> EXERCISE GOAL: Only lines containing the word "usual" belong in the answer; copy each one from the records.
▬▬▬
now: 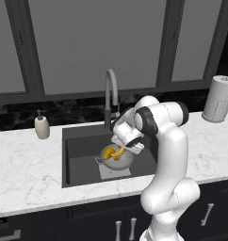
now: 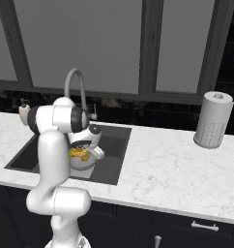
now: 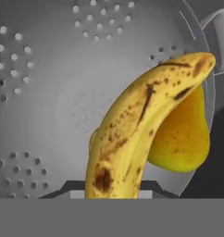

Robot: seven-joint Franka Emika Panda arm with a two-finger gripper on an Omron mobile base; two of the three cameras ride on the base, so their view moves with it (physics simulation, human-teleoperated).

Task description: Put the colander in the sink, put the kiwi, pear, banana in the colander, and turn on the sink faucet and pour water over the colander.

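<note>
Reaching down into the sink point(image 1: 83, 141), the end effector point(image 1: 119, 151) is hanging over the colander point(image 1: 117, 157). From the right, the colander point(image 2: 85, 157) is sitting mid-basin. Close up, narrowed fingers are gripping the banana point(image 3: 132, 134) above the pear point(image 3: 183, 139).

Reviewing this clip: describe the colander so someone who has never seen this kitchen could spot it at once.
Find the dark sink sunk into the white marble counter, below the tall gooseneck faucet. On the lighter plate on its floor sits the colander, a small silver bowl dotted with holes. It is the sink's only shiny metal thing, holding the banana.
</note>
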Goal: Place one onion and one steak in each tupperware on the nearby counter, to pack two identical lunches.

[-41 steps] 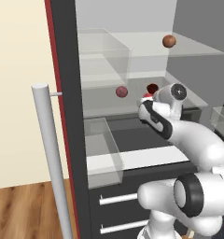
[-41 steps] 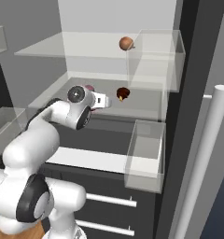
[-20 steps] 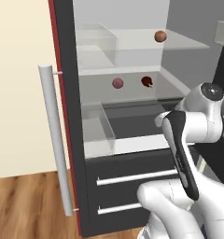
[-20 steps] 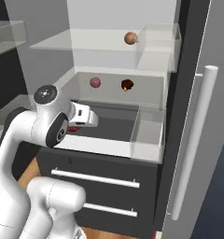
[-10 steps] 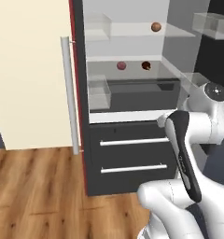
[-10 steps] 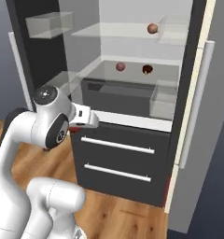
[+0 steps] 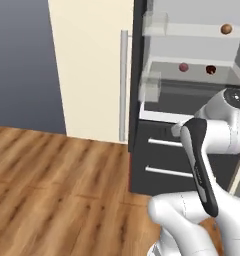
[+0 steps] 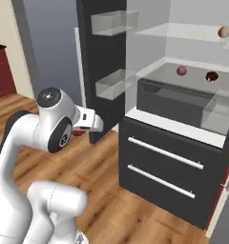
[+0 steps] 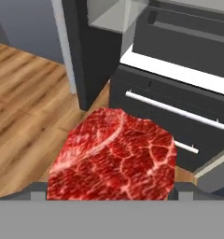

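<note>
The bright red steak (image 9: 115, 156) sat clamped between the jaws of the gripper (image 9: 113, 189), which stood wide apart on the flat cut and pressed it from both sides. In the hand view the marbled meat covered the middle of the frame, with the two dark fingertips (image 9: 38, 190) showing at its lower left and lower right edges. In the right base view the gripper (image 8: 88, 125) hung off the end of the white arm, well clear of the open fridge (image 8: 154, 100), and a sliver of red showed just beneath it, above the wooden floor (image 8: 49, 119).

Inside the fridge, on the middle glass shelf (image 8: 197, 78), a purplish-pink onion (image 8: 182, 70) lay just beside the dark reddish-brown steak (image 8: 212, 76), the two close but apart. The orange-brown onion (image 8: 224, 32) rested on the shelf above, further toward the right. From the left base view the same three things could be made out: the pink onion (image 7: 183, 67), the dark steak (image 7: 210, 69) and the brown onion (image 7: 225, 29) higher up. Below the shelves, two dark drawers with silver bar handles (image 8: 165, 152) were closed. Behind the arm in the right base view, at the far left edge, a dark red cabinet (image 8: 2, 71) stood under a black top.
</note>
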Available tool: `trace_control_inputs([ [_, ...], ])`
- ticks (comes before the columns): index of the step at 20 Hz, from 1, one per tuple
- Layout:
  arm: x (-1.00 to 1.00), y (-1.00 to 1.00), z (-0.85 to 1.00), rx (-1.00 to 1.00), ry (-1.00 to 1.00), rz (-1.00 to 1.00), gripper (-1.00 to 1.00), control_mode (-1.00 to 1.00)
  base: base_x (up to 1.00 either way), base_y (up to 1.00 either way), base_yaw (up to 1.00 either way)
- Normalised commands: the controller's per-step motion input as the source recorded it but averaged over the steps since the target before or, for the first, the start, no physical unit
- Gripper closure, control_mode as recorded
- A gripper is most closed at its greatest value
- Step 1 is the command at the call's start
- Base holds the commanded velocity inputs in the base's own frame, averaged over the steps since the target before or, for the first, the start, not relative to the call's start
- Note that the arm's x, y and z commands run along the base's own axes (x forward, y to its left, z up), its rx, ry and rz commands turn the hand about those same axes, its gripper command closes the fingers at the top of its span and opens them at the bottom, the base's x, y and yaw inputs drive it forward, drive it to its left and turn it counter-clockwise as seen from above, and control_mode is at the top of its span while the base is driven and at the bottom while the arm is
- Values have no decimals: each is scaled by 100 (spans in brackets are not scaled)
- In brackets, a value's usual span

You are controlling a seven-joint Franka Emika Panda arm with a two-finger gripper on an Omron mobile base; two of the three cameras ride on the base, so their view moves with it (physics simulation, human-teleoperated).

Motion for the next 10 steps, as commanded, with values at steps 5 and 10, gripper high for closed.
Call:
trace_control_inputs([
  [5, 0, 0, 0, 0, 0, 0, 100, 100, -19, 0, 60],
  [10, 0, 0, 0, 0, 0, 0, 100, 100, -3, 5, 60],
])
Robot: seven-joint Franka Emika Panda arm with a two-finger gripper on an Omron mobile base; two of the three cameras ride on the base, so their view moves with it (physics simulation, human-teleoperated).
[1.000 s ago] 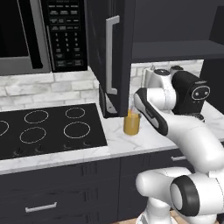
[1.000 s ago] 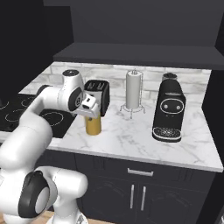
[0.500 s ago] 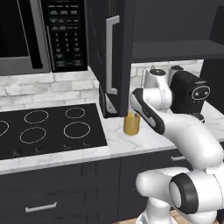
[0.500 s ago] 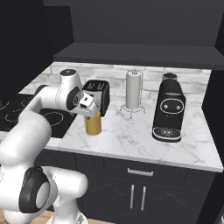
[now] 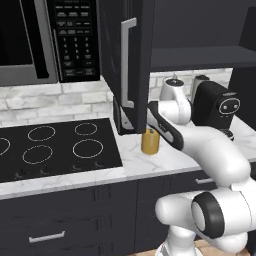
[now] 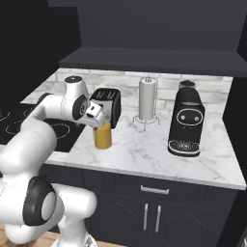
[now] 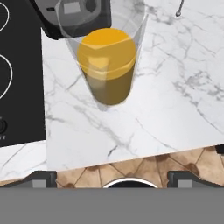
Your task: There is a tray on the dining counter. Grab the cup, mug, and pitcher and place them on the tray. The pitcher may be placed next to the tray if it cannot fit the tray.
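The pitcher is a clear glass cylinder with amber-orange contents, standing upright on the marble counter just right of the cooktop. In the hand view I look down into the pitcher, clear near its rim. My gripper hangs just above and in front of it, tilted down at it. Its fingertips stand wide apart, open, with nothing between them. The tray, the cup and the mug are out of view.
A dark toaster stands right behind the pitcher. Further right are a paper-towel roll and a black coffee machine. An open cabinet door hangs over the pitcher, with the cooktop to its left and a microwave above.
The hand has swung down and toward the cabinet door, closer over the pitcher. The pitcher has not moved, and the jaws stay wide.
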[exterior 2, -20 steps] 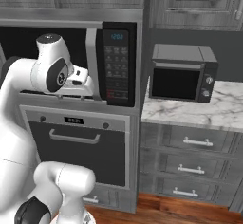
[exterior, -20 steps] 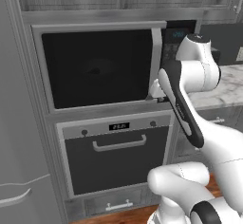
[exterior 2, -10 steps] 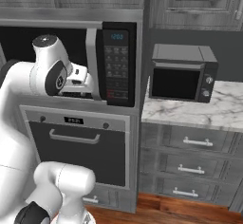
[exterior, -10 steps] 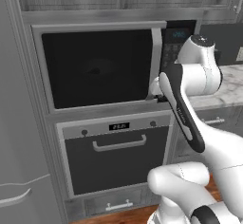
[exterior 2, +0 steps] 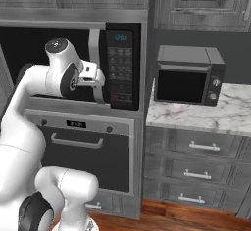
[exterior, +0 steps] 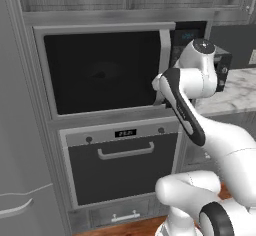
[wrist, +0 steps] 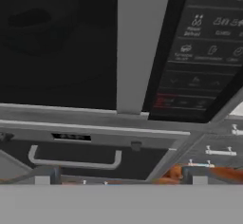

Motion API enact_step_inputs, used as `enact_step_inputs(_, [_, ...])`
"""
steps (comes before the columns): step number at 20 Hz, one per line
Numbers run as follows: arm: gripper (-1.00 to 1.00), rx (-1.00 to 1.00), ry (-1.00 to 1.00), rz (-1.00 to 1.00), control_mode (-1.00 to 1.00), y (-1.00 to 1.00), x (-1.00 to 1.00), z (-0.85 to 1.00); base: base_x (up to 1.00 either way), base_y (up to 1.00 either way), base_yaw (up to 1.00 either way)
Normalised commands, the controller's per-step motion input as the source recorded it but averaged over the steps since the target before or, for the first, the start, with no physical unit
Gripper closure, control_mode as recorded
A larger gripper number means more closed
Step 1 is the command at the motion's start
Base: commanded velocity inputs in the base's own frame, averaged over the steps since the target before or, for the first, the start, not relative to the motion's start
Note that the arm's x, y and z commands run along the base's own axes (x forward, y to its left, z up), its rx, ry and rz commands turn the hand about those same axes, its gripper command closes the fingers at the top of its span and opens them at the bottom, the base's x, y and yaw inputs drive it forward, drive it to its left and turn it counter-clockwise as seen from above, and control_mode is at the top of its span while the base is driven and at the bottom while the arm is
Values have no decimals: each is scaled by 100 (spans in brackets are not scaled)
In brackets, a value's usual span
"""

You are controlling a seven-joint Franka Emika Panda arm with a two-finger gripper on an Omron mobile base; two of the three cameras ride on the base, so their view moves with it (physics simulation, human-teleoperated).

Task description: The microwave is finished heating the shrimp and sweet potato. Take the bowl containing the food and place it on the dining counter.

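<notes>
While the microwave [exterior: 107, 70] door sits closed | gripper [exterior 2: 99, 80] at its bar handle [exterior 2: 95, 63], jaws spread, gripping nothing | oven [exterior: 120, 162] directly beneath microwave

The way into the microwave [exterior: 107, 70] is barred by its shut black glass door [wrist: 57, 42]; the cavity behind is seen only dimly through the glass, so what stands inside cannot be told for sure. The vertical bar handle [wrist: 142, 47] along the door's right edge stands proud, with open air in front of it. Right of it, the keypad panel [exterior 2: 120, 66] is a flat wall. Below, the oven [exterior: 122, 162] is closed, its horizontal handle [wrist: 73, 161] projecting outward.
</notes>
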Motion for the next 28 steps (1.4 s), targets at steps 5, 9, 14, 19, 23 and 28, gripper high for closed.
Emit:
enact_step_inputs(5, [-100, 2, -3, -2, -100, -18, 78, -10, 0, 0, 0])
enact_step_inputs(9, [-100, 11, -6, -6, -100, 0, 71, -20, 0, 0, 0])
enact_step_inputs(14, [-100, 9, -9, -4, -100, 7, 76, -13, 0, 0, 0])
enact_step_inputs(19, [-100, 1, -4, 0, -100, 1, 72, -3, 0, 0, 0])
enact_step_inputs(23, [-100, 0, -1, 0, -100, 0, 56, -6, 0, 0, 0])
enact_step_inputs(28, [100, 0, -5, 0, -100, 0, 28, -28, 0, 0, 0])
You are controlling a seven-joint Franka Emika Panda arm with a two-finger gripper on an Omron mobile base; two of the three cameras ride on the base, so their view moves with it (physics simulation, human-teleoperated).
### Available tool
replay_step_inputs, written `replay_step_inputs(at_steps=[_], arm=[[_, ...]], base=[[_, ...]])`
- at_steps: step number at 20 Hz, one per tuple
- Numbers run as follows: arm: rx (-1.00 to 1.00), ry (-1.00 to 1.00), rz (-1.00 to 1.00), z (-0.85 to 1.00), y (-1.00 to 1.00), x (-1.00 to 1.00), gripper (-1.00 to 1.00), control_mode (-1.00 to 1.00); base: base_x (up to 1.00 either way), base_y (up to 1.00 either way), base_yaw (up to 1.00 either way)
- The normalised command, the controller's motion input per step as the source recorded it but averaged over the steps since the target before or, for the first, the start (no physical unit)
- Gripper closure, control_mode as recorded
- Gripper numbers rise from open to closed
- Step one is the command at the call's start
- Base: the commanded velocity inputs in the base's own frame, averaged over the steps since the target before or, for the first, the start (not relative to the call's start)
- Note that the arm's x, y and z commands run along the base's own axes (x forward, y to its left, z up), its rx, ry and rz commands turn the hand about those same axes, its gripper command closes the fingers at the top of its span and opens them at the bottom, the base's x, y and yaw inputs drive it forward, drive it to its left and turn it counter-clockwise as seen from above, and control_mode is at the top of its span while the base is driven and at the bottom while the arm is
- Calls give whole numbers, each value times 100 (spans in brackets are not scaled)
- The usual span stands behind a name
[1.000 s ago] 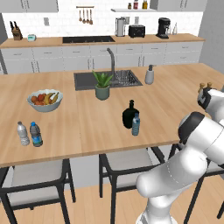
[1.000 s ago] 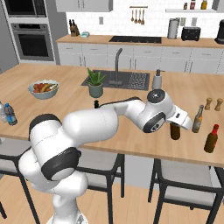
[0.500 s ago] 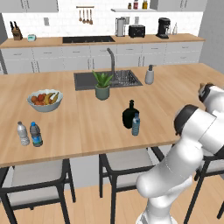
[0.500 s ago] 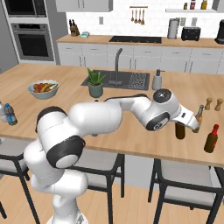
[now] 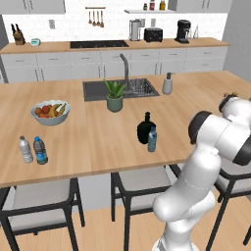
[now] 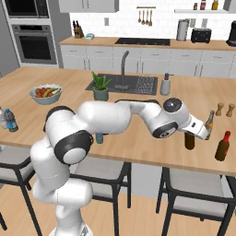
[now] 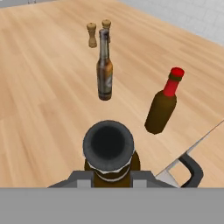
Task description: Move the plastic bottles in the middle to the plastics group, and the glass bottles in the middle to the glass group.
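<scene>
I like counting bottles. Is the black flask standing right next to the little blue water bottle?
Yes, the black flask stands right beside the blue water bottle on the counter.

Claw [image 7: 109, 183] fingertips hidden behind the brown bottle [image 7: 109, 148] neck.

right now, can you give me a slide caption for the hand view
Gripper shut on the brown beer bottle, seen from above, beside the tall glass bottle and a red-capped bottle.

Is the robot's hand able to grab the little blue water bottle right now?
Probably not yet. The gripper is shut on the brown beer bottle, far right, while the water bottle stands mid-counter beside the black flask.
</scene>
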Motion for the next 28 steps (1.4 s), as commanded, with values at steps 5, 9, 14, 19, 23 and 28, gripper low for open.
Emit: replay_step_inputs(at_steps=[5,9,14,19,23,28], arm=[[0,0,0,-42,-4,12,100,-100],[0,0,0,-21,-19,6,100,-100],[0,0,0,-9,-22,3,100,-100],[2,0,0,0,-21,27,100,-100],[1,0,0,0,-15,33,100,-100],[0,0,0,-3,-18,22,100,-100]], base=[[0,0,0],[0,0,0],[0,0,0],[0,0,0],[0,0,0],[0,0,0]])
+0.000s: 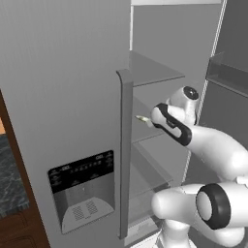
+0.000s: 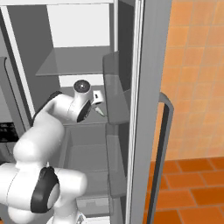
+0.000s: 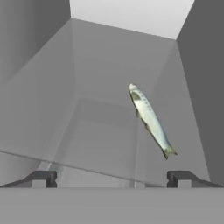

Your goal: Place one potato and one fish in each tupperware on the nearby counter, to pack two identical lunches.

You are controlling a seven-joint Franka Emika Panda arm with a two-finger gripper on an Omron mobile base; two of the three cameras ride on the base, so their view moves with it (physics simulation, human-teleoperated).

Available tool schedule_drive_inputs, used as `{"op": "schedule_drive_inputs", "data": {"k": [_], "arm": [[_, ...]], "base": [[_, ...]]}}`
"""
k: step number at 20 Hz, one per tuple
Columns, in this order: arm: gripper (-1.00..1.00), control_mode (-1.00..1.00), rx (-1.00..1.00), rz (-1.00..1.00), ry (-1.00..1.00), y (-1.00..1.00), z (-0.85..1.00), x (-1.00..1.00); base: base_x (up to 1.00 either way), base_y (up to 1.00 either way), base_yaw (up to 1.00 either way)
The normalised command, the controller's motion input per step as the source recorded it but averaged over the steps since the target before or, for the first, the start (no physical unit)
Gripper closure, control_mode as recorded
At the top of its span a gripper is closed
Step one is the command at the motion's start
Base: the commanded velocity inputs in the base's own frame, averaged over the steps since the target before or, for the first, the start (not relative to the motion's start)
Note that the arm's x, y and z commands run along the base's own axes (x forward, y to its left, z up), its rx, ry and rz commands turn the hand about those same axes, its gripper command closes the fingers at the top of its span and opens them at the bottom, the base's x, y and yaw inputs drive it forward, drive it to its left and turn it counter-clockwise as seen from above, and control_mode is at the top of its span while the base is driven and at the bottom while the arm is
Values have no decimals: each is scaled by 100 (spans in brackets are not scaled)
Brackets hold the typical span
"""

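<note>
Reaching into open fridge (image 2: 144, 109), jaws spread fully, holding nothing.
Gripper (image 3: 113, 178) faced 1 fish (image 3: 150, 119), which lay ahead of the jaws, nearer the right finger, untouched.

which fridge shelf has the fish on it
The middle glass shelf, the one the arm reaches in at. The fish lies on it ahead of the open gripper. The shelf above looks bare.
</note>
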Motion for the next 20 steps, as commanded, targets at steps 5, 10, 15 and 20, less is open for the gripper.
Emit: {"op": "schedule_drive_inputs", "data": {"k": [5, 10, 15, 20], "arm": [[-100, -100, 0, 3, 0, -2, -12, 55], [-100, -100, -4, 0, 10, 4, -36, 54], [-100, -100, -3, 0, 2, 2, -22, 55], [-100, -100, -1, 0, 0, 0, -10, 63]], "base": [[0, 0, 0], [0, 0, 0], [0, 0, 0], [0, 0, 0]]}}
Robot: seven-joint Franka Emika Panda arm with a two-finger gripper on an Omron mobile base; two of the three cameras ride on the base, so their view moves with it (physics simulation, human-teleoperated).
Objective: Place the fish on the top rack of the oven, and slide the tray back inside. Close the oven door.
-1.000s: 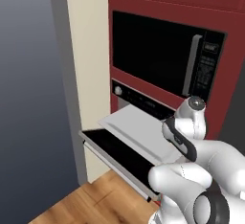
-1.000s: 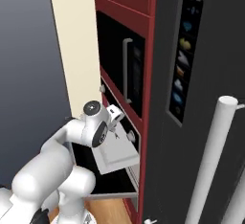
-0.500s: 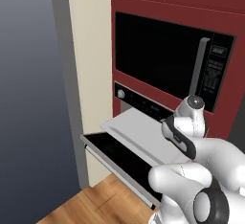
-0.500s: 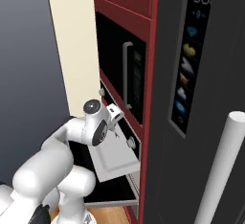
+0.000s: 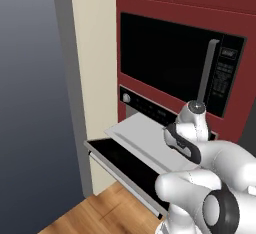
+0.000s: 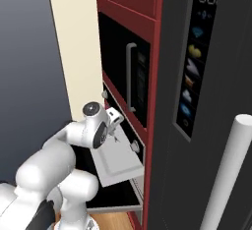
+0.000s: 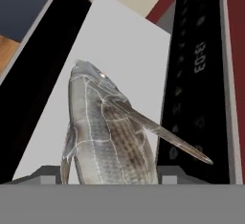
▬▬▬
> TASK RESULT:
- In brackets, a value's usual span
In brackets, a value's usual span
- The usual span stands behind a name

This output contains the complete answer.